Застыв на стуле, она снова покачивает головой, но еле-еле, давая понять, что с ней все в порядке. Однако губы ее непроизвольно шевелятся, поначалу совершенно беззвучно. Потом до меня доносятся — или мне это только кажется? — слабые, как дыхание, слова:
— Хаким не умер. Не надо говорить…
Я шлепаюсь на ближайший стул.
— Что вы сказали?
— Нет-нет, ничего, я… Простите меня.
Я наблюдаю за ней. Думаю: ее надо по возможности деликатно, но во что бы то ни стало отсюда забрать. Я слышу свой голос:
— Поверьте мне, вам нужно переехать. Там, в Эль-Калаа, вам никто не будет досаждать. У вас есть друзья, не забывайте это.

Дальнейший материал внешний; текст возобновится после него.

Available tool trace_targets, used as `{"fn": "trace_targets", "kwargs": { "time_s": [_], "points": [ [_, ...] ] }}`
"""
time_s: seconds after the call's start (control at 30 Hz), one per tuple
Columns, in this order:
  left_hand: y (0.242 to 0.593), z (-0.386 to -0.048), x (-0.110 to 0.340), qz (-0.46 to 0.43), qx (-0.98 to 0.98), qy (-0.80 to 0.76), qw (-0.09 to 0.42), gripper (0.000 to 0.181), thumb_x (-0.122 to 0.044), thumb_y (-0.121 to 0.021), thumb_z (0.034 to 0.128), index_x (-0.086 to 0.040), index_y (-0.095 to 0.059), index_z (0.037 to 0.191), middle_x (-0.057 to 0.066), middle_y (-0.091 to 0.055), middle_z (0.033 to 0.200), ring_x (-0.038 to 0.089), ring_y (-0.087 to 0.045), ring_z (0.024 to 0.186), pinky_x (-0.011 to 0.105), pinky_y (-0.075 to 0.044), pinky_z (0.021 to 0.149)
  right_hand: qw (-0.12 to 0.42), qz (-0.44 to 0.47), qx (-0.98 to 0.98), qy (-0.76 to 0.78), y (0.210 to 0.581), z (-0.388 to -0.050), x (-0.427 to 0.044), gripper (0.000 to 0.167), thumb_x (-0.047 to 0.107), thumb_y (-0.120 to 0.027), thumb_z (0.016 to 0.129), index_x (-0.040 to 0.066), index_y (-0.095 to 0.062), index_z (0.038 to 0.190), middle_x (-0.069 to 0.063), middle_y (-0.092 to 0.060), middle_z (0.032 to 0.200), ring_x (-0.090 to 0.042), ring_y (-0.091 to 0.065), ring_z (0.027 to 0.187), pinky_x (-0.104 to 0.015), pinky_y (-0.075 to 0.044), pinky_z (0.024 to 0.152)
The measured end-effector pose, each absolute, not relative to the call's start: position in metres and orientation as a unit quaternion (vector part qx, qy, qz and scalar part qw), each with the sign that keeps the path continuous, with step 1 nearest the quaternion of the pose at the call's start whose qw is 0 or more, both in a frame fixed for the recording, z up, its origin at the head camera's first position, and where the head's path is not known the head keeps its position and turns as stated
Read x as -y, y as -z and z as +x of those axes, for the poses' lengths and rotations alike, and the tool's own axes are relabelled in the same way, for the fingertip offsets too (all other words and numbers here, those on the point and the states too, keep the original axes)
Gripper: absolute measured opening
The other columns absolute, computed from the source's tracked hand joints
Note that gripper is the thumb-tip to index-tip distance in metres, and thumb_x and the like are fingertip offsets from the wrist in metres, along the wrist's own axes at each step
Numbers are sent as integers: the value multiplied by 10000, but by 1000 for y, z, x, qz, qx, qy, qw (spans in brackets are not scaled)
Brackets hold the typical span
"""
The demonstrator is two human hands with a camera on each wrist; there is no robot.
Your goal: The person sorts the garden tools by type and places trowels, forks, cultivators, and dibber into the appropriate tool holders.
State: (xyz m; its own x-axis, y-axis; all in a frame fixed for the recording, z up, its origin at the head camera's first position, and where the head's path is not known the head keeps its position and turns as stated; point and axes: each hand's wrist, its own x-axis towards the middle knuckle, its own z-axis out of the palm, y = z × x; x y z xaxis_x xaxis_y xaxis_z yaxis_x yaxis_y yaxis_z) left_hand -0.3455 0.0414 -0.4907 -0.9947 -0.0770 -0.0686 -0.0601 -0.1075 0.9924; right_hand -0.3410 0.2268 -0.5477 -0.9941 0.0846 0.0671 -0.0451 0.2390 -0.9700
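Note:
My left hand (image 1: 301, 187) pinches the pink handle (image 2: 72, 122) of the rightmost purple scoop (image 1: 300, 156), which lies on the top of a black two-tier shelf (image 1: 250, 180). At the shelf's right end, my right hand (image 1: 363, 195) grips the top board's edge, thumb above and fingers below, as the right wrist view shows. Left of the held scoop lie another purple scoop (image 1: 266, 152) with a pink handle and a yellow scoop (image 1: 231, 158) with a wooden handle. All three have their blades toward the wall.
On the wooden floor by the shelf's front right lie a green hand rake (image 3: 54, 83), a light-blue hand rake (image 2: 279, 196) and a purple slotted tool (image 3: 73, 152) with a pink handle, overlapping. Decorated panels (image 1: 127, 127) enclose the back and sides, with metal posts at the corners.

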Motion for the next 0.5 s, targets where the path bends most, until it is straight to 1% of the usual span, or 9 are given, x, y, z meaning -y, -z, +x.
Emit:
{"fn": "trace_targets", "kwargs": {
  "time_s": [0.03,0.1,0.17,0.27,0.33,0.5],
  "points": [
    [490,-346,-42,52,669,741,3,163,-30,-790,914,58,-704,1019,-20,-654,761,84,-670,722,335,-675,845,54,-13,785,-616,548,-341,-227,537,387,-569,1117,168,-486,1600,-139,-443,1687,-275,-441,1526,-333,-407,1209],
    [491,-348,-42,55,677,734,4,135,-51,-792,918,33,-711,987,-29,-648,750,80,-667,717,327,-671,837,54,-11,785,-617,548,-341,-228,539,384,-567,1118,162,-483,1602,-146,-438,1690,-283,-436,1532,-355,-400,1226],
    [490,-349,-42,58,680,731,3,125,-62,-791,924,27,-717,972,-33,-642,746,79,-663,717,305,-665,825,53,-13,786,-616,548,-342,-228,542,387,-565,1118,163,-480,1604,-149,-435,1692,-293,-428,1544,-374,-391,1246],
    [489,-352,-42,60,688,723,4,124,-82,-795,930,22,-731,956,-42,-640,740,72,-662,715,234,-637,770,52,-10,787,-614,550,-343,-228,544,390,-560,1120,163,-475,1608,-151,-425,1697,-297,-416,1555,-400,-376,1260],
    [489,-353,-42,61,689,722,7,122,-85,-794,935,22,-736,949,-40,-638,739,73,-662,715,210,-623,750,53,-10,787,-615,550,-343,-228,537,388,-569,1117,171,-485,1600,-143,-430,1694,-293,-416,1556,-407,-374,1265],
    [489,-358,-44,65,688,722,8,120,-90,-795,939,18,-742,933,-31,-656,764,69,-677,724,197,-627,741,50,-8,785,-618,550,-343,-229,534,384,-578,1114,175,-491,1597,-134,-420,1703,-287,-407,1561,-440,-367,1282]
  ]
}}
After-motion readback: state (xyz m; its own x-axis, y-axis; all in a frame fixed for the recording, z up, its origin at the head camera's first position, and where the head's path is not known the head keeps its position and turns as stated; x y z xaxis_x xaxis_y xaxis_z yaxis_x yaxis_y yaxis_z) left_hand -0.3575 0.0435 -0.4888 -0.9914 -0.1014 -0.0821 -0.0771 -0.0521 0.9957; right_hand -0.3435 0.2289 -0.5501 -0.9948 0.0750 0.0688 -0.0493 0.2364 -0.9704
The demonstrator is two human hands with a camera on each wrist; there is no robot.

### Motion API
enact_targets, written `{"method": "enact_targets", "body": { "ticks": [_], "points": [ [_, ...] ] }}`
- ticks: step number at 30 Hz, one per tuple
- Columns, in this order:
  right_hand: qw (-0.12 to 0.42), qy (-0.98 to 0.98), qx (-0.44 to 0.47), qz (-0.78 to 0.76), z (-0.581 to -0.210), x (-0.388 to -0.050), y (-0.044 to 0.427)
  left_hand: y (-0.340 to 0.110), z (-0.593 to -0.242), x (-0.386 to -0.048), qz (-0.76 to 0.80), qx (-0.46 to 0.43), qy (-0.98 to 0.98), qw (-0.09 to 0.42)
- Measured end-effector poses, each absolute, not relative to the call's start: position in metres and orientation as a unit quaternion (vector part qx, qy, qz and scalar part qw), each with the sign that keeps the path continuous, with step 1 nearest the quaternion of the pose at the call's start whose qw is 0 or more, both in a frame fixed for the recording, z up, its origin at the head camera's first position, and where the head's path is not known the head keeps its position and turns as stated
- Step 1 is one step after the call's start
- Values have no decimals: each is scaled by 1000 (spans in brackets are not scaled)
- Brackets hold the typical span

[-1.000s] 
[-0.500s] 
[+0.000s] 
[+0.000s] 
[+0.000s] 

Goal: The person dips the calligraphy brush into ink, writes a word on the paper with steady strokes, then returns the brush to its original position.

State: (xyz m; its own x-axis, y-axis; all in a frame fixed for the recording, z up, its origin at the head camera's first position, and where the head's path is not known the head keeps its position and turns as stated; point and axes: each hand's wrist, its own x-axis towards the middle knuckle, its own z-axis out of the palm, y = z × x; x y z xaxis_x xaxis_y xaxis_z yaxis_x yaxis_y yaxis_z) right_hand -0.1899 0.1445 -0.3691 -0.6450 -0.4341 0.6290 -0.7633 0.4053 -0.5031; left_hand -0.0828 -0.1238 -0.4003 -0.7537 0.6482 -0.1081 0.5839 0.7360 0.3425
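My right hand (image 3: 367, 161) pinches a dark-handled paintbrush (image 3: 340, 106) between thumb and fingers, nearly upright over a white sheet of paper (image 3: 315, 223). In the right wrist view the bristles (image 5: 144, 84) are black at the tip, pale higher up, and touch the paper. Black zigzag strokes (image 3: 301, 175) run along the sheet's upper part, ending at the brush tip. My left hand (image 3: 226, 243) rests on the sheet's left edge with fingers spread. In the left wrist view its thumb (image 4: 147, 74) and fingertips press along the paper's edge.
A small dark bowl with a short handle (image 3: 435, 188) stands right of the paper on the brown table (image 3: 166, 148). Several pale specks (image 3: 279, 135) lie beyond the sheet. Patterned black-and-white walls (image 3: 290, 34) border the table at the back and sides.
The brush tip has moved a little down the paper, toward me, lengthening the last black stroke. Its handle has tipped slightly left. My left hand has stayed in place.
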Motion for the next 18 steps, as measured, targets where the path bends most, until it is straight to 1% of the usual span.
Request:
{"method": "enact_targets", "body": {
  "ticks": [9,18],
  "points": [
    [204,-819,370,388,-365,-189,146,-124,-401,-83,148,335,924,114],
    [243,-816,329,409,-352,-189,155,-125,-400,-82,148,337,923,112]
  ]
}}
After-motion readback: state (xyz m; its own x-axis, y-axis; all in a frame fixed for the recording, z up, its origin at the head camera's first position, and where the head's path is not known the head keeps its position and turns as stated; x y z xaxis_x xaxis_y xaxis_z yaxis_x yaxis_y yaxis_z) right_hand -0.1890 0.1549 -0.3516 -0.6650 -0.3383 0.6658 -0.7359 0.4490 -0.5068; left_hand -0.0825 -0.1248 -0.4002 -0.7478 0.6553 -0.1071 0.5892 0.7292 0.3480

Теперь я знаю, что на большее рассчитывать нечего и никто, ми один человек в мире, большего бы здесь не добился.
— Если вы не будете возражать, я зайду еще. Надеюсь, к тому времени вы примете решение.
Горе переживают всегда в одиночку. Мои слова, подобно подстреленным птицам, падают замертво, едва вылетев изо рта.
Пока я иду к двери, она глядит на меня с таким же видом, какой был у нее, когда я пришел. Внезапно, словно в порыве безумия, она вскакивает и прыжком оказывается передо мной. С очевидным намерением преградить мне путь она вытягивает руку, именно это она пытается сделать и… не находит что сказать. Не завершив движения, она стоит, упершись ладонью в дверной косяк, и вскоре рука ее сама собою падает, повисает вдоль бедра. Я терпеливо смотрю на нее.
Тогда она говорит, и я снова едва узнаю ее голос:
— Да, я подумаю об этом.
Что? Что я мог сделать? Стыд. Стыд. Стыд и мерзость. И Господь видит все это.
Не знаю, как я спустился, как оказался на улице. Я не могу покинуть старый город, меня удерживает в нем какая-то мысль — быть может, мысль о том, что мне надлежит сделать тут что-то еще, но я уже не помню, что именно, и сворачиваю, углубляюсь в хитросплетение этих улочек. Я знаю, что должен исследовать этот лабиринт, в котором можно спрятать, похоронить все что угодно. И веду за собой приставших ко мне угрюмых, отчаянных псов.